Casey Liptak, of Hudson, attends Miami University. Sarah Miholer, a Carnegi Mellon student, is from Silver Lake. The two teamed up with Miami University student Erin Socha to create "Niihka: A New Tradition," a concept to create an outdoor space that celebrates the Myaamiaki Indian culture.

According to Liptak, the Myaamiaki tribe once inhabited the land on which Miami University was founded.

"It was pretty exciting," according to Liptak who is majoring in interior design with a minor in graphic design.

For their finish, the team was given a trophy with their names engraved.

However Liptak said the reward goes beyond the trophy.

"Just the recognition from the university and this competition in general is a great resume and portfolio builder," she said.

The project assignment was to create an outdoor space on your university campus, Liptak said.

"So going off of that, Miami University was founded on the Myaamiaki tribe's land and today there is a very close relationship between the tribe and the university," she said. "We thought what a great way to bring the ties of the tribe back to the university community and be able to educate our students on the tribe."

According to Liptak, the Myaamiaki tribe has a thriving educational community.

"We really wanted to display that and show the history of the tribe, but also show that they are still a people today," Liptak added.

Two sacred objects to the tribe were incorporated into the concept -- the turtle and crane.

"The shape of the space was inspired from the turtle shell while a variety of things represent the crane throughout the concept," Liptak said.

The team worked closely with tribal members, she said.

"A big part of our project was to make sure this could actually be built," Liptak said.

The concept would contain a glass roof with a display of constellations and the stories which go with them, she added.

Miholer, who is majoring in mechanical engineering, said she was ecstatic with how the project turned out.

"Casey, Erin, and I all worked extremely well together, and it showed in our final product," Miholer said. "Our project stood out from the rest in that we did not make up the story our space told. We researched the story of the Miami Tribe and told that story through our space."

Miholer said the team was "happy to design a space to celebrate the history and educate the space's guests of the traditions of the Miami Tribe."

Miholer enjoyed the entire process.

"I had never gone through all of the phases of Blue Sky to design. I enjoyed working on the aspects that I worked on. Being the engineer on the team, I focused on the feasibility of our ideas, and made sure that everything would work properly if the designs would be implemented."

After the team found out it was in the finals, the stress set in, Miholer said.

"That did not mean we enjoyed the work any less, though. It made us more critical of our work, and we executed our final project to the best of our abilities," Miholer said. "I think we did the absolute best that we could have. We put our heart and soul into this project, and I think it showed."

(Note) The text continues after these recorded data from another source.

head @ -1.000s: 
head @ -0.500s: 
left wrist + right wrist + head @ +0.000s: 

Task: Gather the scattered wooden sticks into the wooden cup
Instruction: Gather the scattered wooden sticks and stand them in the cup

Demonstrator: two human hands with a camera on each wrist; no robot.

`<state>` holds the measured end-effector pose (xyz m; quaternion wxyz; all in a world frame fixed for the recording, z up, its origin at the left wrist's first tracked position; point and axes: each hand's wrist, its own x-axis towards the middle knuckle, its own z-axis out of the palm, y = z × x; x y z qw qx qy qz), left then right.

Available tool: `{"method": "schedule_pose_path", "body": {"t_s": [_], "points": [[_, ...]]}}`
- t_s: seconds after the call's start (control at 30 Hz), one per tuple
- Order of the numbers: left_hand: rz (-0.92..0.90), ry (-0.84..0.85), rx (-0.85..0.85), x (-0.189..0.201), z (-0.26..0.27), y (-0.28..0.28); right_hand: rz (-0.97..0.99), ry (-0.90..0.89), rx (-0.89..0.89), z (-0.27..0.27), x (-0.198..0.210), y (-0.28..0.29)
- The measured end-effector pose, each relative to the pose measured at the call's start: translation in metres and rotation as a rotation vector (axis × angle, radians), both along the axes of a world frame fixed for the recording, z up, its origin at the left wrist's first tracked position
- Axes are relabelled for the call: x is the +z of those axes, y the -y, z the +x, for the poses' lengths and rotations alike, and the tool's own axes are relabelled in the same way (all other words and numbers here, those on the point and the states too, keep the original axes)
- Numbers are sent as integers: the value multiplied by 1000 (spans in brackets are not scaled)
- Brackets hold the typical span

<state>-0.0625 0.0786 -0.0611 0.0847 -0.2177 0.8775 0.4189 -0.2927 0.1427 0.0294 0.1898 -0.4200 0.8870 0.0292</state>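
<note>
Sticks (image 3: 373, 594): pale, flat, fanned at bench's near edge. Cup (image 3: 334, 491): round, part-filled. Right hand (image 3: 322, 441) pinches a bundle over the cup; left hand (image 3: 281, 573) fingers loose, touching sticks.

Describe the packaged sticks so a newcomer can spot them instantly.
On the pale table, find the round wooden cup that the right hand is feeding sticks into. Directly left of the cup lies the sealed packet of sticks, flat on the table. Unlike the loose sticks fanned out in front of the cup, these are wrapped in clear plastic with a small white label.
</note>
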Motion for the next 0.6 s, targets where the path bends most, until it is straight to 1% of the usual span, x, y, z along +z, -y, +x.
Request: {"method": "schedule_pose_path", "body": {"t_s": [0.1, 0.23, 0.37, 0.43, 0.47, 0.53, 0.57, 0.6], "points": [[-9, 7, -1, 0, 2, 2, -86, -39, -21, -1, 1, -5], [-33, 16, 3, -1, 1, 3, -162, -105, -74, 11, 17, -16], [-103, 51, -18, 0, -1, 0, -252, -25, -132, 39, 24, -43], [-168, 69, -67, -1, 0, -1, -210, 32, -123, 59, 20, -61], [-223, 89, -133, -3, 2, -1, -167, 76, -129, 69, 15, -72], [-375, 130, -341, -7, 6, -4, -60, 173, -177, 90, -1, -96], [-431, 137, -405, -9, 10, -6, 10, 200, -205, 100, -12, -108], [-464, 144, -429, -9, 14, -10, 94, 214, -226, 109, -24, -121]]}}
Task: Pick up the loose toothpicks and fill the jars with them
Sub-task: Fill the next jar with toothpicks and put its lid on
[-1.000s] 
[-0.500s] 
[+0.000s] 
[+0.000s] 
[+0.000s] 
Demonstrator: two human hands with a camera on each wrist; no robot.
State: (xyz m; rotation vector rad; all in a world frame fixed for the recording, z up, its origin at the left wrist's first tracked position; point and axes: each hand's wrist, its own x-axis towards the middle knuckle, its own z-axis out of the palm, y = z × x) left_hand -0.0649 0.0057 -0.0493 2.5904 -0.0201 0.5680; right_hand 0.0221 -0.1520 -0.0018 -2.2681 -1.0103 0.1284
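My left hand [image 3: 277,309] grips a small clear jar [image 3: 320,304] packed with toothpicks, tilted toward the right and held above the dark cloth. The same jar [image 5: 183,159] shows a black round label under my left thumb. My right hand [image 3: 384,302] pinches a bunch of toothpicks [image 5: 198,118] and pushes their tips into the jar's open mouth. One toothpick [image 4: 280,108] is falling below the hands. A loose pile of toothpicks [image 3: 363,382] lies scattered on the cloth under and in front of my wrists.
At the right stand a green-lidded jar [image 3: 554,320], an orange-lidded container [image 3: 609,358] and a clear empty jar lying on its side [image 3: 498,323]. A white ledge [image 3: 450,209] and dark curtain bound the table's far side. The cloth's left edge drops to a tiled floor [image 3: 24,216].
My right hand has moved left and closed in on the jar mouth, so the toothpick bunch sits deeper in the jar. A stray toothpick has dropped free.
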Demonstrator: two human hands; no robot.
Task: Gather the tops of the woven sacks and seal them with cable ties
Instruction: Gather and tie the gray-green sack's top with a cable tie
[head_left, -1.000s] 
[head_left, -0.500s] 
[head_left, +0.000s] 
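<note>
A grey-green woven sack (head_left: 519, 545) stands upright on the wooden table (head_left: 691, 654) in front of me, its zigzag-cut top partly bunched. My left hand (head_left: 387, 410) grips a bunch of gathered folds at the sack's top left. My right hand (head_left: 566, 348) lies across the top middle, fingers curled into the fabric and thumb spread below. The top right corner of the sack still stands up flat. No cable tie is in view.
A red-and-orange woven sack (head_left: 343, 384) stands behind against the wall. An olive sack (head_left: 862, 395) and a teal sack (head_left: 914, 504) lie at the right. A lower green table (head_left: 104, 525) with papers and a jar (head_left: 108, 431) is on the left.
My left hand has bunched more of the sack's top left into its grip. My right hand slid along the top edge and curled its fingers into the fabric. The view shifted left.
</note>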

Miholer said she grew up loving Disney.

"I wanted and still want to help create those parks in which I have so many fond memories," Miholer said. "The Imaginations competition was a great opportunity to get my foot in the door at Walt Disney Imagineering."

Twenty-one students from six teams were finalists, according to Disney. In addition to the three top-placed teams, the other finalist teams came from Howard University, Savannah College of Art and Design and University of California, San Diego. The top placed team is awarded a cash prize, and an additional $1,000 grant was awarded to its sponsoring university.

The six teams of finalists visited Walt Disney Imagineering's main campus in Glendale, Calif., from Jan. 23 to 27 to meet and network with Imagineers, go behind the scenes where Disney magic is created, and interview for paid internships during their visit.

A panel of Imagineering judges applied the same criteria to the entries as they would to their own work, including the team's ability to collaborate across different disciplines and backgrounds; the mastery of their individual skills; whether the project provides an engaging guest experience; the ability to tell a compelling and engaging story; and knowledge and passion for the Disney brand and Walt Disney Imagineering.